Portugals Parteien stimmen für Neuwahlen

Nach dem Rücktritt von Portugals Regierungschef José Sócrates kommt es zu keiner neuen Koalitionsregierung. Die Parteien votieren für Wahlen.

Die Parteien in Portugal haben für Neuwahlen zur Beilegung der jüngsten Regierungskrise gestimmt. Staatspräsident Anibal Cavaco Silva hatte die Parteien zuvor gefragt, ob sie zur Bildung einer Koalitionsregierung bereit seien, was Neuwahlen unnötig gemacht hätte. Die Parteien waren aber alle für Neuwahlen, um die Wähler über den weiteren Kurs des Landes entscheiden zu lassen. Gemäß Verfassung kann diese in frühestens zwei Monaten stattfinden.

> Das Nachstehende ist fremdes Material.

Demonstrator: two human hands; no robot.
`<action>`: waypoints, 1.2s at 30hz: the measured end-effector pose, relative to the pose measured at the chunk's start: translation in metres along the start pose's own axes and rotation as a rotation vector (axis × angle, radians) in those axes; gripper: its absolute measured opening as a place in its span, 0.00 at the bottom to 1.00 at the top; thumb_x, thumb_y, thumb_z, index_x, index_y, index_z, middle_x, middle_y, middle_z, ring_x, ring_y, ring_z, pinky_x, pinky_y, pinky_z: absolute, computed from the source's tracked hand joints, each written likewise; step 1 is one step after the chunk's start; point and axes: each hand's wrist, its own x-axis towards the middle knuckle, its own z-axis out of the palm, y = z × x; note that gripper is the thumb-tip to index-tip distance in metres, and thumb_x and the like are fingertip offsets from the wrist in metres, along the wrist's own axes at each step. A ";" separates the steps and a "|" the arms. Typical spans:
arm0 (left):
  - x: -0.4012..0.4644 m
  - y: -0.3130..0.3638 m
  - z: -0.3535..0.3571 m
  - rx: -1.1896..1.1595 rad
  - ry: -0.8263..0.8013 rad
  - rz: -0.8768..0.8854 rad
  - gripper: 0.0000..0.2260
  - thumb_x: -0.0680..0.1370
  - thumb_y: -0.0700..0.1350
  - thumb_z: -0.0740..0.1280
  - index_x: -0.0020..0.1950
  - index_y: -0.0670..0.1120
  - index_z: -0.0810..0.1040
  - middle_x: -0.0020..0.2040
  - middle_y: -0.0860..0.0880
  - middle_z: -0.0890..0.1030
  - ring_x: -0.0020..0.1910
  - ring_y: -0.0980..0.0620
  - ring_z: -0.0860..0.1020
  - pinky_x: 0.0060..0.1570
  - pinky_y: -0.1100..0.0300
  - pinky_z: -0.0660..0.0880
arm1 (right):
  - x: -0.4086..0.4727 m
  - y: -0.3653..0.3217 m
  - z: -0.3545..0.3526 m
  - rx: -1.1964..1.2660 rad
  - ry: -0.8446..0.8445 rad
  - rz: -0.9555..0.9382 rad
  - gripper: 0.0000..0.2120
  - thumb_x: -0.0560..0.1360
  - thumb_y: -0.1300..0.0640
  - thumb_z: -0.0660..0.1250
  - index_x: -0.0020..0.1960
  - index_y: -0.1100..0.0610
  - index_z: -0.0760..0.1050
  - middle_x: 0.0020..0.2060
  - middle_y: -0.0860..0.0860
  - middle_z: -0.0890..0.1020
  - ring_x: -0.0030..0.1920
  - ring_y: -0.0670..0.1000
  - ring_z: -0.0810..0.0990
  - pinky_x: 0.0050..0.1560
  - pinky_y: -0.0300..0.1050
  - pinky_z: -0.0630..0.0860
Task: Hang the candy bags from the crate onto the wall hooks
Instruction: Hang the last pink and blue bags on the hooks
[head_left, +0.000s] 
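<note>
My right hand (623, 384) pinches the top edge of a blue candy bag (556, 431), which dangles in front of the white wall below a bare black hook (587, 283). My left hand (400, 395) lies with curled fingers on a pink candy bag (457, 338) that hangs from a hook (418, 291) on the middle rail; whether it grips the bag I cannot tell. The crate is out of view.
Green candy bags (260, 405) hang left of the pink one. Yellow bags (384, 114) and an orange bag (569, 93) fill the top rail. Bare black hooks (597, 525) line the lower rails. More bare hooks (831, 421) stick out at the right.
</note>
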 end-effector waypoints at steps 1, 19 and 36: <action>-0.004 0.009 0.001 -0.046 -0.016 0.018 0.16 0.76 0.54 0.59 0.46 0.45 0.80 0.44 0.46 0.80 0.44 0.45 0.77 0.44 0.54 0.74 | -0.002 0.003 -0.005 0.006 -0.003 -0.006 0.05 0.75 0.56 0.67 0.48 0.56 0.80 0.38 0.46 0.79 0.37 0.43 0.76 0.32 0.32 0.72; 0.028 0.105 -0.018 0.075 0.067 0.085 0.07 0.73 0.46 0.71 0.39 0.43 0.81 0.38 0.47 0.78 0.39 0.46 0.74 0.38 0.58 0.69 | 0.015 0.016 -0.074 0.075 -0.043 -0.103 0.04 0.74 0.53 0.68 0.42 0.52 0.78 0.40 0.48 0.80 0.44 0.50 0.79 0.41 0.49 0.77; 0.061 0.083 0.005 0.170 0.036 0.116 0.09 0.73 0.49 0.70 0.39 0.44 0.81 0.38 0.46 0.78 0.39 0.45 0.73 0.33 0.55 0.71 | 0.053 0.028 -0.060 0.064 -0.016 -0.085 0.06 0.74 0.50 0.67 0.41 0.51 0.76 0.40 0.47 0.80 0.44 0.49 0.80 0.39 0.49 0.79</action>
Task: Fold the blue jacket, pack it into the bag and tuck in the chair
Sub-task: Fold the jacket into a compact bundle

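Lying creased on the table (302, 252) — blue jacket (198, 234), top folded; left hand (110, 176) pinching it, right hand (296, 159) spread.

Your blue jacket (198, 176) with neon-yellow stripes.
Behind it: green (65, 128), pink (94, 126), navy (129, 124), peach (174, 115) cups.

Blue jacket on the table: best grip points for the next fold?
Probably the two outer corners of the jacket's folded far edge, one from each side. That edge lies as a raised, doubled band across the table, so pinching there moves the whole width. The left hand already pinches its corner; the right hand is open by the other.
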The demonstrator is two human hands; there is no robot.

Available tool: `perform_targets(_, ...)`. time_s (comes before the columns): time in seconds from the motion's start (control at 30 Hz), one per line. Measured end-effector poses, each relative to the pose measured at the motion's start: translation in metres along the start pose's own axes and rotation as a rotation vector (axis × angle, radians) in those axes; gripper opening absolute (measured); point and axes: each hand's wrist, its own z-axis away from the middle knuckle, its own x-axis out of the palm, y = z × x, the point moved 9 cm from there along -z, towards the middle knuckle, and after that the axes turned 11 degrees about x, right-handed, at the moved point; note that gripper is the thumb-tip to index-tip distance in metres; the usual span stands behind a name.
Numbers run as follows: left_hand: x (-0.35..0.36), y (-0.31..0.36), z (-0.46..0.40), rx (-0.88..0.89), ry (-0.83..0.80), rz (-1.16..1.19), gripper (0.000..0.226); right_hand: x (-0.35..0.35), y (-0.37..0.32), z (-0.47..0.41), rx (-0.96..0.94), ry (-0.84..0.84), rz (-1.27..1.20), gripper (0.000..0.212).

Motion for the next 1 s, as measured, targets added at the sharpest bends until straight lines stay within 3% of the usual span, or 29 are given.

Die Minderheitsregierung des sozialistischen Ministerpräsident José Sócrates war am Mittwoch zurückgetreten, weil sie keine Mehrheit im Parlament für das von ihr vorgeschlagene rigorose Sparprogramm bekommen hatte. Damit wird ein internationales Rettungspaket für das hoch verschuldete Land immer wahrscheinlicher.

Die Oppositionsparteien hatten Sócrates bereits vor der Abstimmung im Parlament ihre Unterstützung für die geplante neue Sparrunde – die vierte innerhalb von elf Monaten – aus Ausgabenkürzungen und Steuererhöhungen entzogen.

Mit ihr wollte die Minderheitsregierung verhindern, wie Griechenland und Irland Zuflucht unter dem Rettungsschirm der EU suchen zu müssen. Für die Oppositionsparteien gehen die Einschnitte aber zu weit, da sie vor allem die Schwächeren der Gesellschaft wie etwa Rentner träfen. In der Folge des Sócrates-Rücktritt stufte die Ratingagentur Standard & Poor's Portugals Bonität um eine Note herab. Sócrates führt die Regierung übergangsweise bis zur nächsten Wahl weiter.